Rapport de Theo

Bonjour à tous!

Ce qui suit est un petit compte-rendu de ma semaine passée dans l’eco-commune de Guédé Chantier, au nord du Sénégal. C’est là-bas que j’ai pu, grâce au Dr. Pame et à son aide précieuse, réaliser une partie de mon stage de recherche sur le mouvement des ecovillages au Sénégal pour mon Master sur les services écosystémiques à l’Université d’Édimbourg.

Premier mouvement de ce genre au monde, le Sénégal abrite de nombreux acteurs œuvrant pour une transition du monde rural avec les ecovillages, et mon séjour m’a appris que le REDES porte cette dynamique avec passion et ténacité !

Guédé Chantier fut donc le premier village visité durant ce séjour, dans les terres arides du Fouta, non loin de la frontière avec la Mauritanie. La semaine passée là-bas fut remplie de formidables rencontres et de moments chaleureux,  à commencer par la très hospitalière famille Pame ! Ce fut l’occasion pour moi, jeune occidental, de découvrir une culture qui m’était alors totalement étrangère : la cuisine sénégalaise, les coutumes et habits traditionnels, les pratiques religieuses diverses et la vie en famille élargie. Quelle découverte !

Assane Diop, point de contact local du réseau REDES et bras droit d’Ousmane Pame, me présenta les diverses initiatives qui ont vu le jour depuis que la commune s’implique dans l’approche écovillageoise. Ainsi, c’est toute une panoplie de pratiques socio-écologiques qui fut implémentée sur Guédé Chantier et ses alentours : agriculture écologique et permacole, gestion et recyclage des déchets, scolarisation des enfants ou encore sensibilisation des habitants sur les thématiques écologiques et solidaires. Le projet agroforestier de Diarra, par exemple, est une véritable oasis où poussent de nombreux légumes au milieu d’arbres fruitiers, là où n’existait auparavant dans l’aride sol sahélien ! Ce combat pour une agriculture saine et durable se mène sur tous les fronts, a l’image de Salamata Pame qui œuvre au sein du centre de ressources génétiques agricoles et pour la mise en place d’une radio communautaire pour les fermiers du département de Podor.
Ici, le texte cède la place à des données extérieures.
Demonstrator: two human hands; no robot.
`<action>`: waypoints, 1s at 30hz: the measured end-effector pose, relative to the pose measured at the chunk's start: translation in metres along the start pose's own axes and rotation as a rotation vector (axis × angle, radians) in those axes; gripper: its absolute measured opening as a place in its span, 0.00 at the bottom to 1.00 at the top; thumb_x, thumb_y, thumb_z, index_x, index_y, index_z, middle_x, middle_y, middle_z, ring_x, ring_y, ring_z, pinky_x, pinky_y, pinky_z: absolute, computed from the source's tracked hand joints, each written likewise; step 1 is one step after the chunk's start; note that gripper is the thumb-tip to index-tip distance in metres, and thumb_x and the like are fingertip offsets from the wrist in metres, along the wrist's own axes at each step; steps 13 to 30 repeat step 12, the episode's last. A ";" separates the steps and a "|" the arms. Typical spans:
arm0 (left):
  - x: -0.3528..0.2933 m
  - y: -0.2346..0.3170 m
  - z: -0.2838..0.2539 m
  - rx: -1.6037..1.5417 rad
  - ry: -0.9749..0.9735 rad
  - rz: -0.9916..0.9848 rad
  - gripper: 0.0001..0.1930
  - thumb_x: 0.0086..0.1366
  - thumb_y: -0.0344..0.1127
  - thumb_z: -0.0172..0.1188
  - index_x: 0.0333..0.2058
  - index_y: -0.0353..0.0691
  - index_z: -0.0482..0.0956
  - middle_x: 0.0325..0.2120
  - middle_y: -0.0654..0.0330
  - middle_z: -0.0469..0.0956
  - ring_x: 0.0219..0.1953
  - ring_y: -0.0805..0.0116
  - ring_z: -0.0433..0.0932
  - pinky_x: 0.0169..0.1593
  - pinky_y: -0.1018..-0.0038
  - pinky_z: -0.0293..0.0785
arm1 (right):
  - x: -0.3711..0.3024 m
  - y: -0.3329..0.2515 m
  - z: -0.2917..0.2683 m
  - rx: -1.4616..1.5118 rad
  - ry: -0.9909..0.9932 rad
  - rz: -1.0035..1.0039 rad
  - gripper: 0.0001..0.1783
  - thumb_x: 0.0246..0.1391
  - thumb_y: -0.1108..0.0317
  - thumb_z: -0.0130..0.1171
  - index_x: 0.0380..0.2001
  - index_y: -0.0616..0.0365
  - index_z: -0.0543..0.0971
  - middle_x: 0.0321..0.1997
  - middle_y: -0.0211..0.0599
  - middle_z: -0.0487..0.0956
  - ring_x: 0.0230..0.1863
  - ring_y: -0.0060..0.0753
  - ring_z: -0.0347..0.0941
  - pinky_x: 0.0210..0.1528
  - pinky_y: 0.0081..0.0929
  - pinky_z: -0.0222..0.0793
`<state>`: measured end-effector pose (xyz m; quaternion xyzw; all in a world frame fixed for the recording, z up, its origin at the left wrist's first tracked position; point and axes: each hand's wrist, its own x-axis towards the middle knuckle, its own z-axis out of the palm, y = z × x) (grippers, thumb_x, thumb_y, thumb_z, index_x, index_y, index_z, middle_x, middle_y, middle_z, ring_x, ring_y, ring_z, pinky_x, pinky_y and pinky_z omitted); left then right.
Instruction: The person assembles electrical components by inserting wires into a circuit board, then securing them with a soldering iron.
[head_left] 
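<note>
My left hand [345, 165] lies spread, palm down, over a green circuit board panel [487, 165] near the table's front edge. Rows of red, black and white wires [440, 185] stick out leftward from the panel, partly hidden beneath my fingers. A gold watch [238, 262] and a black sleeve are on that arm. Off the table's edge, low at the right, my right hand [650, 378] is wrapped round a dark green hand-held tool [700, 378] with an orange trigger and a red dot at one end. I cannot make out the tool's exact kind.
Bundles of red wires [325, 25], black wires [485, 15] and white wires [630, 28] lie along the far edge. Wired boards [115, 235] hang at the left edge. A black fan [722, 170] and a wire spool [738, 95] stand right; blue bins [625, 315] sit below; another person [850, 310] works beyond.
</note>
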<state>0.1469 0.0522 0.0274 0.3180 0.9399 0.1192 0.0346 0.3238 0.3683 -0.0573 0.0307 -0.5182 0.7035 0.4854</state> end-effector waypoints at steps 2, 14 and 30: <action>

Guédé Chantier, c’est donc un grand ensemble de personnes impliquées dans la vie de leur communauté : des artistes, des professeurs, des lycéens, des fermiers etc … Le Mouvement pour la Renaissance de Guédé Chantier, fièrement porté par les étudiants de la commune, a ainsi pour mission d’agir concrètement sur les enjeux environnementaux, et de sensibiliser les personnes des plus jeunes aux plus âgées, afin de réduire collectivement la pollution plastique et de participer au reboisement de la région.

Voir à quel point la force d’une poignée d’individus convaincus et déterminés peut changer le visage d’un village comme Guédé Chantier fut vraiment une expérience humaine très enrichissante. Bien sûr, la politique municipale joue un rôle important dans cette dynamique, mais la transition est bel et bien en cours et le mouvement prend de l’ampleur ! Le réseau REDES compte en effet s’impliquer au-delà des frontières afin d’impacter positivement l’ensemble du Sahel en promulguant l’approche intégrée et endogène des ecovillages. Une vision fascinante et nécessaire, au regard des importants changements climatiques qui touchent dans cette région située ‘à la porte du désert’ et qui poussent tant de jeunes vers l’exode rurale.

Le REDES et les ecovillages nous démontre que les sociétés humaines, loin d’être un fléau pour la nature, peuvent au contraire travailler avec elle, s’intégrer à elle avec humilité et respect, et même l’embellir grâce à toutes sortes de pratiques et de savoirs qui ne demandent qu’a être entendus, propagés et appliqués en harmonie avec l’environnement. Ainsi, entre l’accueil chaleureux et la richesse des initiatives ecovillageoises, je ne peux que recommander à celles et ceux qui aimeraient en savoir plus ou même s’impliquer directement de contacter le Dr. Pame. Un immense merci à sa famille et à Assane qui ont fait de ce séjour une aventure humaine que je n’oublierai jamais. Comme dirait Assane, petit à petit, l’oiseau fait son nid, et si il y a bien une chose qui peut contribuer à cela, c’est de partager et d’échanger d’avantage sur ce projet visionnaire d’un Sahel vert et solidaire.